PROBLEM TO WORK ON.
Below is a listing. Quote from it, exactly, the lines from the one containing "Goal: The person" down to the one containing "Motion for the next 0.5", both ends included, and nothing else.

********************

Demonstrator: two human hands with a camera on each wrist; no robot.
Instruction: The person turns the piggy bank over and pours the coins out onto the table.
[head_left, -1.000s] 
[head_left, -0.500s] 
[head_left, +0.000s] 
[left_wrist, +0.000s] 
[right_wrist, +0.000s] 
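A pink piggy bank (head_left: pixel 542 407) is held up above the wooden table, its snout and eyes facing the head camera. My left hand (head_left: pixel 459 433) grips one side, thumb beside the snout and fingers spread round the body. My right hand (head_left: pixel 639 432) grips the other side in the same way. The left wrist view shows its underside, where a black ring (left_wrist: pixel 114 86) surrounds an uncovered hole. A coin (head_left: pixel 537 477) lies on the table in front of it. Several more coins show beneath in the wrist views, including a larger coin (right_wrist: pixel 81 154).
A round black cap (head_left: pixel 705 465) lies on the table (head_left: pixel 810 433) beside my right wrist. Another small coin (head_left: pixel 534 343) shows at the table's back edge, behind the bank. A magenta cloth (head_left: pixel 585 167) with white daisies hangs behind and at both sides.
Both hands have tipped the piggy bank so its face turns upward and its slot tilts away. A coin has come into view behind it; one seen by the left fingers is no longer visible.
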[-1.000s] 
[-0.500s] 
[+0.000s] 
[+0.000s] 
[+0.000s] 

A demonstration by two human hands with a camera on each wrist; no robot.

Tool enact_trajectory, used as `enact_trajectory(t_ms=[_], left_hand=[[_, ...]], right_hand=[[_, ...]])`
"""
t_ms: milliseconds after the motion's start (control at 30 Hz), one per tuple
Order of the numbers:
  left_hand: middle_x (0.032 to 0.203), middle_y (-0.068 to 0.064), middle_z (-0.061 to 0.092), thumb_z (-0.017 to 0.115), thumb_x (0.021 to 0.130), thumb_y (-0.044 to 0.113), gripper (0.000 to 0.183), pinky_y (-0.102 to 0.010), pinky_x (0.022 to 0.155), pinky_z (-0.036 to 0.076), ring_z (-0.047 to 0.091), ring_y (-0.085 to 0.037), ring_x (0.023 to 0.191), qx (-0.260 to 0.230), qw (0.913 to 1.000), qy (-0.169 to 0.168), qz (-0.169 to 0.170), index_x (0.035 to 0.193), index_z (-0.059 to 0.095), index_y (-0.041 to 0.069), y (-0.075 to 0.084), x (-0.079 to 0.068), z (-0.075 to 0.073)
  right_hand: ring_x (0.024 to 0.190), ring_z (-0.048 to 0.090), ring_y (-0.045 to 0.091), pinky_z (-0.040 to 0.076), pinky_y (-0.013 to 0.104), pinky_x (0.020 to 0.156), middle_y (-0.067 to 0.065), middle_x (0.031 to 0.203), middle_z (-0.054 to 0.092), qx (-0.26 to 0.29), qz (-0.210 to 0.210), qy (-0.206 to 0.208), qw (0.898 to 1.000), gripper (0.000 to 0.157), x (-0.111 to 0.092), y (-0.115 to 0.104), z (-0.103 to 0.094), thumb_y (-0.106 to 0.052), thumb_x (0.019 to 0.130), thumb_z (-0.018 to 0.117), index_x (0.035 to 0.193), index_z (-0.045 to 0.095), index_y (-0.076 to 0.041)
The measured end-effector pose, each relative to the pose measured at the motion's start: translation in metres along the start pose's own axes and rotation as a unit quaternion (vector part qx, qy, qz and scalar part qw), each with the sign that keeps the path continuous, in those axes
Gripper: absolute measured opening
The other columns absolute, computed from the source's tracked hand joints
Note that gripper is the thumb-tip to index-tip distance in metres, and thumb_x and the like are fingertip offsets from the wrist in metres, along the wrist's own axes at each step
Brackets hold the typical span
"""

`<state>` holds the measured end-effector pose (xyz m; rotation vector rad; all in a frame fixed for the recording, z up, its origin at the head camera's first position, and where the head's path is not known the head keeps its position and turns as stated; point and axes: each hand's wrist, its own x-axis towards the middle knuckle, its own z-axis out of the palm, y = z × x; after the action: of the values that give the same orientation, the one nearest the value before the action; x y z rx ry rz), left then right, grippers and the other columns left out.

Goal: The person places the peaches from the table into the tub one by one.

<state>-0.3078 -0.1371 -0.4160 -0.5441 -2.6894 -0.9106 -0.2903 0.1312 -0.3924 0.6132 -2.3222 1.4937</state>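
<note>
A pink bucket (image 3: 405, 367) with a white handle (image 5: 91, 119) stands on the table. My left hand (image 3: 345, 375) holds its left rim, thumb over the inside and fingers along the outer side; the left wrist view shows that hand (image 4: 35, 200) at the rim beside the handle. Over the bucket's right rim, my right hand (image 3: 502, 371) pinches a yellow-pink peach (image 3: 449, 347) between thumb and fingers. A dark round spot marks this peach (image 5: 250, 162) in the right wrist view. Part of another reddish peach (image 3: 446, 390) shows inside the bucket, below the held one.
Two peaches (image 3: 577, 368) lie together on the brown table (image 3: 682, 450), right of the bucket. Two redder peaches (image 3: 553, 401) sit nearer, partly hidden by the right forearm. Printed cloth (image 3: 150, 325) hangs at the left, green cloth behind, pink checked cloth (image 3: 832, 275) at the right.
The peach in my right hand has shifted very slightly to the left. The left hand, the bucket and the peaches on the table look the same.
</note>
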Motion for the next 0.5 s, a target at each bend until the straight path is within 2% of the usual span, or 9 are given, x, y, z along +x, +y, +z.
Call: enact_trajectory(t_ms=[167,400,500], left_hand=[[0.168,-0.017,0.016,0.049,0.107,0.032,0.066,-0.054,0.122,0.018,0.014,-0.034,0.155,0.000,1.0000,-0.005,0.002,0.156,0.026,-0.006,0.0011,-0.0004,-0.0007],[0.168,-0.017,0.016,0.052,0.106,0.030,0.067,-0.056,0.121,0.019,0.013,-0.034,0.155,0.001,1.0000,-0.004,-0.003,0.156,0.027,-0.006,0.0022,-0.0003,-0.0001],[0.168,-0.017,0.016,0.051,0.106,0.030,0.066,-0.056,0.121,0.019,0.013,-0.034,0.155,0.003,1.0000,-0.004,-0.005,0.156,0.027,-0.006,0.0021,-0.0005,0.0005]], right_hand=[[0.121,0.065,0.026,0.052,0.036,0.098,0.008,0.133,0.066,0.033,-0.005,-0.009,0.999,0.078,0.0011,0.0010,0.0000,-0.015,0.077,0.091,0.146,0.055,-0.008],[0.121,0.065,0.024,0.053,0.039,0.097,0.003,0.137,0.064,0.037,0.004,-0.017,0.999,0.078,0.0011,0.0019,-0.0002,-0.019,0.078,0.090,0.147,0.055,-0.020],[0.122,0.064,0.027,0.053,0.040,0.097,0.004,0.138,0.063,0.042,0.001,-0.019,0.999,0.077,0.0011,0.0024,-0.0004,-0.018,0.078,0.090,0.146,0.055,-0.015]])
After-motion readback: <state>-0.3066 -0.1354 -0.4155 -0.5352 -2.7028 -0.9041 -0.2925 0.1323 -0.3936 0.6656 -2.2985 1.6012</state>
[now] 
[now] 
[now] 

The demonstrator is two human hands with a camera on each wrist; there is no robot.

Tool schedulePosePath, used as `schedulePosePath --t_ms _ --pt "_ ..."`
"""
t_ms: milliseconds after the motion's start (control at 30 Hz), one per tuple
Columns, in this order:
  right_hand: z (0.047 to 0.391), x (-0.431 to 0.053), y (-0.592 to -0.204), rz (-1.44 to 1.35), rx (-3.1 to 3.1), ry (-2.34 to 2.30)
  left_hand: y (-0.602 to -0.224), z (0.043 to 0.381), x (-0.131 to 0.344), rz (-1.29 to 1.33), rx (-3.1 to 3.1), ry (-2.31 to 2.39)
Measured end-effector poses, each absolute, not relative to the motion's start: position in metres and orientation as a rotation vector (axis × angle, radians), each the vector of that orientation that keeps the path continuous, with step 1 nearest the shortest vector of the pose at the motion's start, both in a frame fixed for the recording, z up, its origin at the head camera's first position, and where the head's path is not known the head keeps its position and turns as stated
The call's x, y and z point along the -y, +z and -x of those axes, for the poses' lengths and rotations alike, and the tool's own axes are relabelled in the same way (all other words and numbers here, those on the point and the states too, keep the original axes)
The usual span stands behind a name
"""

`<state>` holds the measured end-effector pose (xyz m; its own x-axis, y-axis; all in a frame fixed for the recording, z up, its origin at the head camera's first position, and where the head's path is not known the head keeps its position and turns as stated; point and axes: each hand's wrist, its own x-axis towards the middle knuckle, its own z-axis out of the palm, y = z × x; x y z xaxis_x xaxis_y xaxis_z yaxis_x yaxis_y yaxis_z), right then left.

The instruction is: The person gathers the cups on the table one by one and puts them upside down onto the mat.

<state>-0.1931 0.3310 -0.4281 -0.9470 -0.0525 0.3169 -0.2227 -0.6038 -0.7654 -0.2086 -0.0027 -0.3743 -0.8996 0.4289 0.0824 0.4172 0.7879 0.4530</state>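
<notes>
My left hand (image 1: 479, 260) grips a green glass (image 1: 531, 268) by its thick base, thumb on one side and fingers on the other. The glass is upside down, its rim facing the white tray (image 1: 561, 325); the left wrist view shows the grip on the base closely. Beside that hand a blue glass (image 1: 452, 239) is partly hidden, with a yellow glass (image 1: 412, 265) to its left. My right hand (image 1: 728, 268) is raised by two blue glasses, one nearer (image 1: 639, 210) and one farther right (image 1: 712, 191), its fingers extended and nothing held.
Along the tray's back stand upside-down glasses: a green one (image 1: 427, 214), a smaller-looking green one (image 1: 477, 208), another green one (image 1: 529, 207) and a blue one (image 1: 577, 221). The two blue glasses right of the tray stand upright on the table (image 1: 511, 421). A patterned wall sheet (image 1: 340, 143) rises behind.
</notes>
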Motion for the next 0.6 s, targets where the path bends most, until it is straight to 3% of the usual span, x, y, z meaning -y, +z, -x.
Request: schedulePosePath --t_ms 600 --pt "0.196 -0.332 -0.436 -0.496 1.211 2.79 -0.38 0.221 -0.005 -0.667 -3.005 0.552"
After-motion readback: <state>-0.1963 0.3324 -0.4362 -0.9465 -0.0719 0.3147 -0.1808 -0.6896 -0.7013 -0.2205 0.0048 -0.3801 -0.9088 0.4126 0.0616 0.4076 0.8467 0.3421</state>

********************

SOLUTION BELOW.
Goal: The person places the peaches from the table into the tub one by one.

<state>-0.3078 -0.1371 -0.4160 -0.5441 -2.6894 -0.9106 -0.2903 0.1312 -0.3924 0.6132 -2.3222 1.4937</state>
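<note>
A pink bucket (image 3: 405, 367) with a white handle (image 5: 91, 119) stands on the table. My left hand (image 3: 345, 375) holds its left rim, thumb over the inside and fingers along the outer side; the left wrist view shows that hand (image 4: 35, 200) at the rim beside the handle. Over the bucket's right rim, my right hand (image 3: 502, 371) pinches a yellow-pink peach (image 3: 449, 347) between thumb and fingers. A dark round spot marks this peach (image 5: 250, 162) in the right wrist view. Part of another reddish peach (image 3: 446, 390) shows inside the bucket, below the held one.
Two peaches (image 3: 577, 368) lie together on the brown table (image 3: 682, 450), right of the bucket. Two redder peaches (image 3: 553, 401) sit nearer, partly hidden by the right forearm. Printed cloth (image 3: 150, 325) hangs at the left, green cloth behind, pink checked cloth (image 3: 832, 275) at the right.
The peach in my right hand has shifted very slightly to the left. The left hand, the bucket and the peaches on the table look the same.
</note>
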Motion for the next 0.5 s, a target at each bend until the straight path is within 2% of the usual span, or 9 are given, x, y, z along +x, +y, +z.

This answer requires no additional content.